Even Daenerys perked up at hearing her name.
“The Daenerys who wedded Prince Maron Martell for a kingdom?” Aegon asked.
“The very same.”
She vaguely remembered the story. Daenerys had been the daughter of Aegon the Unworthy, and her elder brother had married her off to the Martell Prince to bring Dorne into the fold. Though Viserys had always spoken of the Dornish with great disdain, calling them useless cravens and liars.
“It can’t be Lady Ashara,” Ser Barristan denied, his blue eyes growing distant. “She had a short tryst with Brandon Stark in the tourney of Harrenhal.”
“Perhaps this Jon Snow is Brandon’s son, then,” Connington said flatly. “Passed as Ned Stark’s get to avoid having his own claim to Winterfell threatened, while keeping his nephew well-taken care of.”
“Quite the conjecture, my Lord Hand, but I’m afraid it’s not that simple.” Varys’s smile only grew wider. “The servants in Starfall claim that Lady Ashara gave birth to a stillborn daughter.

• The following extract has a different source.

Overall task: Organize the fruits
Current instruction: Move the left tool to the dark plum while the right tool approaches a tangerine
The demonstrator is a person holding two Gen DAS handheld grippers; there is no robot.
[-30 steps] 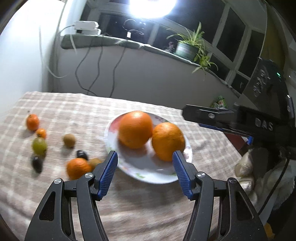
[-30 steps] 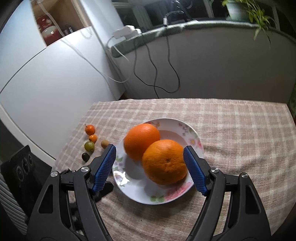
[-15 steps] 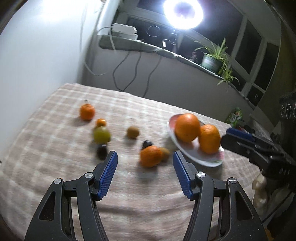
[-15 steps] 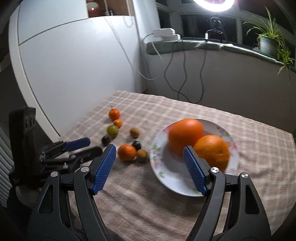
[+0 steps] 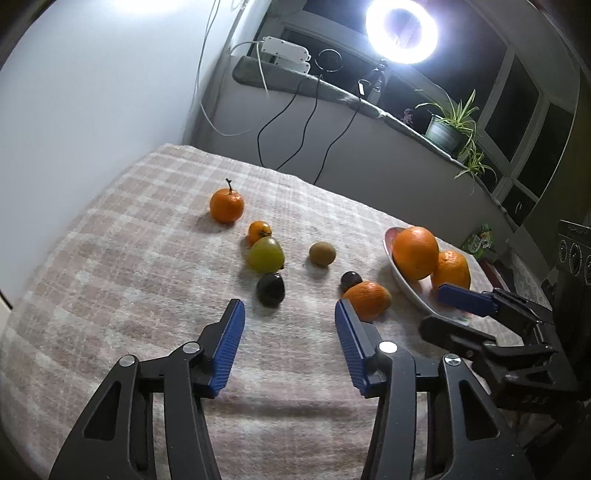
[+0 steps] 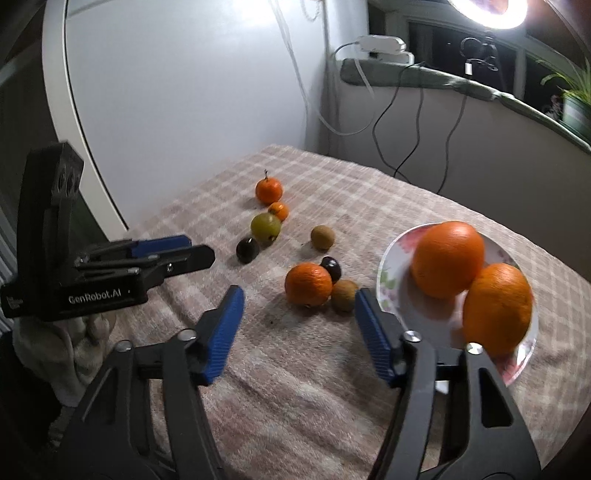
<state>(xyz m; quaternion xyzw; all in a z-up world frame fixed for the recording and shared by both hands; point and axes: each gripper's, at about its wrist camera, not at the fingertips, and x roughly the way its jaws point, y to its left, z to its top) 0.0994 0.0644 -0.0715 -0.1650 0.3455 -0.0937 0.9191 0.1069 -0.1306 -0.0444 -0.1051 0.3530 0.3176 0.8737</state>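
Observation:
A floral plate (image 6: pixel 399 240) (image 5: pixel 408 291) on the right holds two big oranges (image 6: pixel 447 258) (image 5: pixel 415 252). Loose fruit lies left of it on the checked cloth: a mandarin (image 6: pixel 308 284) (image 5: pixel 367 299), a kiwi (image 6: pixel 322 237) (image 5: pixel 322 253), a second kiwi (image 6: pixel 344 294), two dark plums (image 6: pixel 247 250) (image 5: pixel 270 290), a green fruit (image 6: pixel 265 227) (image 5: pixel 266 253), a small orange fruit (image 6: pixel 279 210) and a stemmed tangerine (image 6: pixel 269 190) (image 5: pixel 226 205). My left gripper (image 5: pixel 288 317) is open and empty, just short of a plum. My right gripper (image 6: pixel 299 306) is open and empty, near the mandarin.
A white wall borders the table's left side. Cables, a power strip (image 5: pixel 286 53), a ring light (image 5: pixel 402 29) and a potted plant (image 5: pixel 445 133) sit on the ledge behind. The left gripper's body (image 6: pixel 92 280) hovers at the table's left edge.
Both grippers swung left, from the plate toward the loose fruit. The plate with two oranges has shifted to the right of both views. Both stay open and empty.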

I’m afraid that everywhere I look, every clue I follow, there’s only rumours and shadows but no substance.”
“Look harder,” Aegon ordered. “What of the dragon eggs, then? Where did a Snow find them where many others failed?”
“I have yet to find out, Your Grace,” the Spider said apologetically, dipping his head deeper. “The Wall is quite far, and the weather has turned for the worse, making travel a terrible challenge. Men of the Watch are tight-lipped on the matter of Jon Snow.”
“Surely you have found some volunteers to join the Watch and learn more?” Daenerys prodded.
“If only it were that easy, my queen.” Varys nervously wrung his meaty fingers. “Men are reluctant to swear off women and venture into the frozen wasteland. While I did find some volunteers, their ship sank near the Fingers during a terrible storm, so…”
She scoffed. “Useless. What good is a spymaster who can’t find anything?”
Both spymasters ducked, having the decency to look ashamed. So much for empty boasts of ‘knowing everything that happened from Sunspear to the Wall.’
Aegon’s face looked like a cold statue as his eyes flicked between the two spymasters. But Daenerys could see the disappointment in his eyes. Eventually, he shook his head.
“We attack on the morrow at dawn,” her husband decided. “Council adjourned—start the preparation.”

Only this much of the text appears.